Exercise Yield Loss Implications of Different Microbial Infections
Yield Loss Implications of Different Microbial Infections
We discussed asymptomatic infection above in the context of its genetic control and triggers for symptom development. Whilst symptoms cause obvious loss of green leaf area and thereby reduce yield, asymptomatic infection can be very extensive and must also obtain resources from the host plant and have the potential to cause yield loss. Newton et al. argued that organisms such as those causing the cereal rusts and powdery mildew diseases although commonly referred to as pathogens are in fact parasites as they damage the host their host by draining resources, particularly carbon, rather than actively damaging their host by causing necrosis. In the same way, asymptomatic pathogens occupy this same niche for deriving resources from their host, i.e., the same trophic space, but in their case the relationship can be dynamic. Thus triggers for symptom expression involve necrosis and thus the trophic space occupied becomes that of a pathogen. Yield loss must therefore be calibrated by assessment of microbial load and their relative impact in diverting resources to microbial biomass and/or by reducing green leaf area but the importance of these effects are no yet known.
Some microbes on or in crops can contribute beneficially to yield. Many are root-inhabiting, facilitating acquisition of specific nutrients or water in return for assimilates, mainly carbon. Mycorrhizae are classic examples of these but high soil disturbance conditions coupled with high levels of nutrients tend to mitigate against their presence and efficacy, particularly in crops such as the cereals that are not highly mycorrhizal anyway. However, the response to soils and their microbial communities is seldom a factor in breeding programmes but there is much potential, particularly if fungicidal treatments are more contained, reduced or targeted.
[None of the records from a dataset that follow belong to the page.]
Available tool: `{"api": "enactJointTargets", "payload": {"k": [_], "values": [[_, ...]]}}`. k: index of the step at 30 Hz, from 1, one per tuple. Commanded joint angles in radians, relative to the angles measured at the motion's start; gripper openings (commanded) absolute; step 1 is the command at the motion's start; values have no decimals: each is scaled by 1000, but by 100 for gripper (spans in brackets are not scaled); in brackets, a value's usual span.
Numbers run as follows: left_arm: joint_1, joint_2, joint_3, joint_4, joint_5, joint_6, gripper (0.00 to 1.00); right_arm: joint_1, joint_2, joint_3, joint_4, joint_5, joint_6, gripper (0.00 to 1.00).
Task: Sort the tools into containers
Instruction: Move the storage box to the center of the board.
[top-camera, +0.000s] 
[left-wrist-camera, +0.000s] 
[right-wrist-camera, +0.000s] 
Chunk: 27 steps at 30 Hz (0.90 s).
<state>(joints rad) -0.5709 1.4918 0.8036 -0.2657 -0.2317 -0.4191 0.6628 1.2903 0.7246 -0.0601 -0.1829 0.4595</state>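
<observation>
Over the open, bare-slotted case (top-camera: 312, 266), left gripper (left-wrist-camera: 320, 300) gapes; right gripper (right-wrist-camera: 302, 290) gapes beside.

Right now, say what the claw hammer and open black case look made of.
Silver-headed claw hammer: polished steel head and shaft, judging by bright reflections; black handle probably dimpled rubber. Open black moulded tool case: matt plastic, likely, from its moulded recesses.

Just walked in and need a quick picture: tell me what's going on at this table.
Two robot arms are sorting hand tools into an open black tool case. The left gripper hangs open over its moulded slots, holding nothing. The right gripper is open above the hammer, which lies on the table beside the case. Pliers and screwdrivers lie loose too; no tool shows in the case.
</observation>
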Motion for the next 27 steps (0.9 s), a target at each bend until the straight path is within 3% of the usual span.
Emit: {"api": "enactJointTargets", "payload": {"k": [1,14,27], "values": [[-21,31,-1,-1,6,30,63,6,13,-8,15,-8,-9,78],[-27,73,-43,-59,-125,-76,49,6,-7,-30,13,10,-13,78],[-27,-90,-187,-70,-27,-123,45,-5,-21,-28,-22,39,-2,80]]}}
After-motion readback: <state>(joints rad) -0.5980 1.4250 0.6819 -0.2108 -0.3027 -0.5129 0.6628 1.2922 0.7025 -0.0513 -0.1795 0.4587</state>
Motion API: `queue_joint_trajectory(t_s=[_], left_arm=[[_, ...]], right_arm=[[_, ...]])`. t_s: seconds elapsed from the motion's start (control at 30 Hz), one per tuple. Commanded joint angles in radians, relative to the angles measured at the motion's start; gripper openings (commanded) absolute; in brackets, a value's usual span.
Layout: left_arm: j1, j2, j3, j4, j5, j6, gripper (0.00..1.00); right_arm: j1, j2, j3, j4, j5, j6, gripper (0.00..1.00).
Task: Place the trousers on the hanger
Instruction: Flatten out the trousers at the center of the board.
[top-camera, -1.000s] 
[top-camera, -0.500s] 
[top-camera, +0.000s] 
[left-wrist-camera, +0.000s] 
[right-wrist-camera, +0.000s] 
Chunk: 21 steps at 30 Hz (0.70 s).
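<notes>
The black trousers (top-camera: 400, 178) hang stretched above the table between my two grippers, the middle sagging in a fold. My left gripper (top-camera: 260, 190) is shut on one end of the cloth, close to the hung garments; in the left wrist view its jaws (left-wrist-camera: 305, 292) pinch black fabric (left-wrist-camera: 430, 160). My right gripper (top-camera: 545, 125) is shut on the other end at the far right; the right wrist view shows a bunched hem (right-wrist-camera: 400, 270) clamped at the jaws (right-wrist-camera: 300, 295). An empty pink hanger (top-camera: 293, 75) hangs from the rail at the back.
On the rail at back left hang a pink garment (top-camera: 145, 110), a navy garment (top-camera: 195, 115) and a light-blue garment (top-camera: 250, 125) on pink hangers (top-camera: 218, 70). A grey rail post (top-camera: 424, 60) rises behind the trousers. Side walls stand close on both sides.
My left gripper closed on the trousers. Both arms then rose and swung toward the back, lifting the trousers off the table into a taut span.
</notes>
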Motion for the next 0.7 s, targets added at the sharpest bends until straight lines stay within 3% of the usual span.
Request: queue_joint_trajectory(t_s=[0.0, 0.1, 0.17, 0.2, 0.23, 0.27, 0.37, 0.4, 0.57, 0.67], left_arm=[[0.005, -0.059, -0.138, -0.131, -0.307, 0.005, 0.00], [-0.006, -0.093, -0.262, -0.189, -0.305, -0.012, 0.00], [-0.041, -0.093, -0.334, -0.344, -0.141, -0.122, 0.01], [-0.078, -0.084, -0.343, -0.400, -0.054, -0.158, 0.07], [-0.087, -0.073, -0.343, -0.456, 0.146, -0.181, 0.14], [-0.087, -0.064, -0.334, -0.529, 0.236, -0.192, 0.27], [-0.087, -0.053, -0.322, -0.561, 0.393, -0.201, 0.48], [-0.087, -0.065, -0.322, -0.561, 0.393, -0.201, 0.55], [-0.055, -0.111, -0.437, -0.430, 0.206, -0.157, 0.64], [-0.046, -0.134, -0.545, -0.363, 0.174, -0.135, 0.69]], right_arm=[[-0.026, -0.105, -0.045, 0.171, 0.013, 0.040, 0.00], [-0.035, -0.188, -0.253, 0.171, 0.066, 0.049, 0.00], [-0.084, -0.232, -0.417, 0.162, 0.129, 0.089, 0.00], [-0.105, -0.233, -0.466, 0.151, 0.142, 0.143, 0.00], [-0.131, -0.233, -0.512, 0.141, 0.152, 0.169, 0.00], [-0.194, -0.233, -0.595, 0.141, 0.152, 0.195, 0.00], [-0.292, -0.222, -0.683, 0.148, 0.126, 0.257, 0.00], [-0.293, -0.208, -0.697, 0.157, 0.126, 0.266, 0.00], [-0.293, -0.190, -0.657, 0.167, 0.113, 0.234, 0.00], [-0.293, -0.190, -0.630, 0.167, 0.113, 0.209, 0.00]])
This potential has been described as the “evergreen revolution” where the beneficial relationships between crop plants and their symbionts, combined with their influence on soil chemistry, physics and biology, can be exploited as the means to achieving “sustainable intensification”. However, even some fungi normally known as pathogens can have beneficial effects on plant biomass when they fail to transition to the symptomatic or pathogenic trophic state. Classical yield loss relationships to crop genotype and crop protection treatments will be changed in such circumstances and therefore quantification of such endophytic symbiotic colonisations will be important to understand crop yield responses.
Disease-yield loss relationships are clear where disease levels are high. Where they are low they are not only less clear but may also be confounded by plant compensation responses. For example, early damage may result in enhanced tiller production that could even result in enhanced yield, though more but smaller grains could impact quality criteria in some markets.
Determining yield loss or impact of asymptomatic infection in field trials is therefore highly problematic. Treatment with inoculum that results in high levels of pathogen challenge and possibly asymptomatic infection might be one method. This is difficult to achieve in practice but can lead to disruption of the expected relationship between symptom expression and yield loss. Elimination of infection though targeted use of fungicides might be another. However, many fungicides have other effects on the crop, the triazoles and strobilurins for example, cause direct leaf greening, or a leaf greening achieved through shifts in the microbial challenges being experienced by the crop. Using a range of modes of action along with assessment of asymptomatic infection might be a means to factor-out direct effects attributable to differential non-target effects of the fungicides. It should also not be forgotten that fungicides can shift the population structure of bacteria that may affect plant recognition responses.
The disease level at which crop protection treatments should be applied is an area of considerable research and debate. Disease risk curves can be produced for different crops and tailored to specific cultivars showing different economic thresholds. However, the regressions often do not intercept both X (disease) and Y (probability) axes at the origin, more commonly intercepting at a Y value of a positive risk at zero disease, in other words some benefit of crop protection treatment is always found. This could conceivably be above the economic threshold or require only low disease scores to justify treatment. Part of the explanation may be attributable to asymptomatic infection being controlled by such treatments.
Whilst infections can be termed symptomatic or asymptomatic based on the presence or absence of clear visible symptoms, this distinction is, to some extent, a reflection of the ability of the assessor to detect the effects of infection. In reality, even non-destructive infections may have significant effects on important host functions. The commercial consequences of disease (measured by visible symptoms) have been extensively described, but relatively few studies have considered the consequence of asymptomatic infection on crop yield and quality.